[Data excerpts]
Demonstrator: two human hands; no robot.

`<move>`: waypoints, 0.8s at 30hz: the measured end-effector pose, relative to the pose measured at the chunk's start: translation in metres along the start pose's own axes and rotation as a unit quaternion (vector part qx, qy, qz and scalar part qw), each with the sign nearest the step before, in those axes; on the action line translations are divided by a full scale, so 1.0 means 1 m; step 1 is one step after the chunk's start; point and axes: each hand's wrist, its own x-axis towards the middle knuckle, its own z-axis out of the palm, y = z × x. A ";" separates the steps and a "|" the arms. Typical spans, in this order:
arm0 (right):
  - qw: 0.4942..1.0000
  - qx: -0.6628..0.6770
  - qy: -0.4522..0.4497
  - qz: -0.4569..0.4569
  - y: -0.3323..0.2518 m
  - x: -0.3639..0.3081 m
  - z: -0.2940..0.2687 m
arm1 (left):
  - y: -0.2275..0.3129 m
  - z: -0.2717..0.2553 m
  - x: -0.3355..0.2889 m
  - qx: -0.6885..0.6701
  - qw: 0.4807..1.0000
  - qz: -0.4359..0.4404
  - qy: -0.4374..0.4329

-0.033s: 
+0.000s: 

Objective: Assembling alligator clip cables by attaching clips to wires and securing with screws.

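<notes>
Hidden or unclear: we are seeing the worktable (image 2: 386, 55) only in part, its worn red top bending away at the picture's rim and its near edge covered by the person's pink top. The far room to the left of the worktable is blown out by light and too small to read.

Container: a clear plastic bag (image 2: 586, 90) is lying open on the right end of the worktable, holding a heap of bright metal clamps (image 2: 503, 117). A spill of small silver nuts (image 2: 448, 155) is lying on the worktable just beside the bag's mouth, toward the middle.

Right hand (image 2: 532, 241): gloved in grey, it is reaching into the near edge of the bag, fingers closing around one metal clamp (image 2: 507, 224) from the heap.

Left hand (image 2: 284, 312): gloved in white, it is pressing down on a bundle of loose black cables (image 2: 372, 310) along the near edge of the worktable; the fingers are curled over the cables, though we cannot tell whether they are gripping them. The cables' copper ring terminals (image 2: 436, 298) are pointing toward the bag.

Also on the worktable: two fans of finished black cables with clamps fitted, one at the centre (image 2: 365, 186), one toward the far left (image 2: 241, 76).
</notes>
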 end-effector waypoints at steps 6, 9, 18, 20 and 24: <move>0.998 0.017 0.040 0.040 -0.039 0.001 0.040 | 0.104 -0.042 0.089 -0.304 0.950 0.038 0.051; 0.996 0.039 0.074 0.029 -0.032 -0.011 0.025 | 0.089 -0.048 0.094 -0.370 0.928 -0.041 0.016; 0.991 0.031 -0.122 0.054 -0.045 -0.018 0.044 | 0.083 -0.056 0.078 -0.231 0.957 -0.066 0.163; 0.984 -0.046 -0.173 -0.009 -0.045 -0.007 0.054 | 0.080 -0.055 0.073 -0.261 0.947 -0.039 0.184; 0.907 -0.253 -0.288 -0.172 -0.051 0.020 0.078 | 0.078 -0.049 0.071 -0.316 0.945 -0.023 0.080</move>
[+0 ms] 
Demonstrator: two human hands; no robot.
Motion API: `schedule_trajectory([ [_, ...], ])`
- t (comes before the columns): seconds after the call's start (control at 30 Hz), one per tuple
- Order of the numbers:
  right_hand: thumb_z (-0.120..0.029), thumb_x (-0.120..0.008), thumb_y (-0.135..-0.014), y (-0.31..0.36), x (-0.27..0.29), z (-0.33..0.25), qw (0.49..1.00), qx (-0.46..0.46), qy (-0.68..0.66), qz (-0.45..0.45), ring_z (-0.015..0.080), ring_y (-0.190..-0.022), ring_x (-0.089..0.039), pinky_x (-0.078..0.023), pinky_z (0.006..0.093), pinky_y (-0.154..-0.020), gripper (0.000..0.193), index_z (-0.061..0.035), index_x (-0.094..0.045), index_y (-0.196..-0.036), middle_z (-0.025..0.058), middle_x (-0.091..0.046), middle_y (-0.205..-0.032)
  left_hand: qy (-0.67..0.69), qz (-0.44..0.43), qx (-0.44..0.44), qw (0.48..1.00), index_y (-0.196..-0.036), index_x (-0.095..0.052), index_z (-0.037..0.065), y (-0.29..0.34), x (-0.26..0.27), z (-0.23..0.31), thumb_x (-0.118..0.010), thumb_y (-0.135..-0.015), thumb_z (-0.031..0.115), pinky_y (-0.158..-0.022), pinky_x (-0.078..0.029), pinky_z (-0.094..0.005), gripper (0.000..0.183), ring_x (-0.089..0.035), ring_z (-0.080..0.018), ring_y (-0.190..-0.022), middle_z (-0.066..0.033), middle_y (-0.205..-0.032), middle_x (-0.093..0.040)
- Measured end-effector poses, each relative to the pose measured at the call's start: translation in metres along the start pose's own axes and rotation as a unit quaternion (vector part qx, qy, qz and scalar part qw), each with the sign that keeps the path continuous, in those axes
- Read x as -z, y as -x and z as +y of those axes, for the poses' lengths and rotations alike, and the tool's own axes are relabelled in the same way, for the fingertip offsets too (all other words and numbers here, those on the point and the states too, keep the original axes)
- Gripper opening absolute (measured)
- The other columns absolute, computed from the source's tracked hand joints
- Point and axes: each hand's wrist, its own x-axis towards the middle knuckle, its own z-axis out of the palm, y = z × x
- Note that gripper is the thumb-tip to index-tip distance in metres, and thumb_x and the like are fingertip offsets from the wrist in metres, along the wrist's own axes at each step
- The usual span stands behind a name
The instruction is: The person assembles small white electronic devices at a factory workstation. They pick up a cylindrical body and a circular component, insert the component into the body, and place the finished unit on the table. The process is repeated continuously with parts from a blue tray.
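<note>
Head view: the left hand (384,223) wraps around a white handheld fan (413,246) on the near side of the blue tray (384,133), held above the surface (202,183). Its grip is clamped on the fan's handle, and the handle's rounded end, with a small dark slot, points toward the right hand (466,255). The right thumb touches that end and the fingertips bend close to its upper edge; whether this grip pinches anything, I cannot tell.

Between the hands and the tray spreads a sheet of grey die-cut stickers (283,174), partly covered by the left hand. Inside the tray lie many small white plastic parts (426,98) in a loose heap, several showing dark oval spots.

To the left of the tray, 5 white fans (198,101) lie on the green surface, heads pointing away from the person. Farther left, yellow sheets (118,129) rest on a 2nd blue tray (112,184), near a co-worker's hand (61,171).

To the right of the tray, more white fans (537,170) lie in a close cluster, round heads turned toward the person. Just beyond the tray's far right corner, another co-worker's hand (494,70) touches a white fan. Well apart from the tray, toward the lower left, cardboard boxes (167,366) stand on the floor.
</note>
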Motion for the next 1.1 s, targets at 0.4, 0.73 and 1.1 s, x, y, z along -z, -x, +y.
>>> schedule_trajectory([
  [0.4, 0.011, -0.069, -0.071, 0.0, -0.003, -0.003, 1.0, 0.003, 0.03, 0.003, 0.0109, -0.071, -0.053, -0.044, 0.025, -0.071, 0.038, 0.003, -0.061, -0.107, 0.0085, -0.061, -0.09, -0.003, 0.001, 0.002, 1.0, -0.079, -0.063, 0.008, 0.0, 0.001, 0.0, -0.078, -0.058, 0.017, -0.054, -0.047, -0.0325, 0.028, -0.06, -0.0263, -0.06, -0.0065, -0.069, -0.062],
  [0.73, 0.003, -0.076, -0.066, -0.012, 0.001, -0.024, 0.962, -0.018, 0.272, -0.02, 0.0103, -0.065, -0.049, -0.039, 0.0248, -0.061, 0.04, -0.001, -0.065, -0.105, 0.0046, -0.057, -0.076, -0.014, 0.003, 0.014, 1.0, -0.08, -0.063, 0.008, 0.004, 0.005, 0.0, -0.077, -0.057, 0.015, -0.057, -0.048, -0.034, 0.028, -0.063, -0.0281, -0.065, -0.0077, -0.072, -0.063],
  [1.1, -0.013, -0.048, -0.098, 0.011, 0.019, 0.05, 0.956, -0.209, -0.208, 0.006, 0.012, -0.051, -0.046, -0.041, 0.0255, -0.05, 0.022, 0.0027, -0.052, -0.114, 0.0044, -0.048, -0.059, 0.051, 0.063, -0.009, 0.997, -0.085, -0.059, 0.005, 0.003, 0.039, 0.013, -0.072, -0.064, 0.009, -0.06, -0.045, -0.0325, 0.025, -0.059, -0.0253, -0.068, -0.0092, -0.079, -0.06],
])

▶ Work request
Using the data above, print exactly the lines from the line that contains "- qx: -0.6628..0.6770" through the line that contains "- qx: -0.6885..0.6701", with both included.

▶ Output of the task
  - qx: -0.6628..0.6770
  - qy: -0.4522..0.4497
  - qz: -0.4569..0.4569
  - y: -0.3323..0.2518 m
  - x: -0.3639..0.3081 m
  - z: -0.2940..0.2687 m
arm1 (left):
  - y: -0.2275..0.3129 m
  - z: -0.2717..0.2553 m
  - x: -0.3355..0.2889 m
  - qx: -0.6885..0.6701

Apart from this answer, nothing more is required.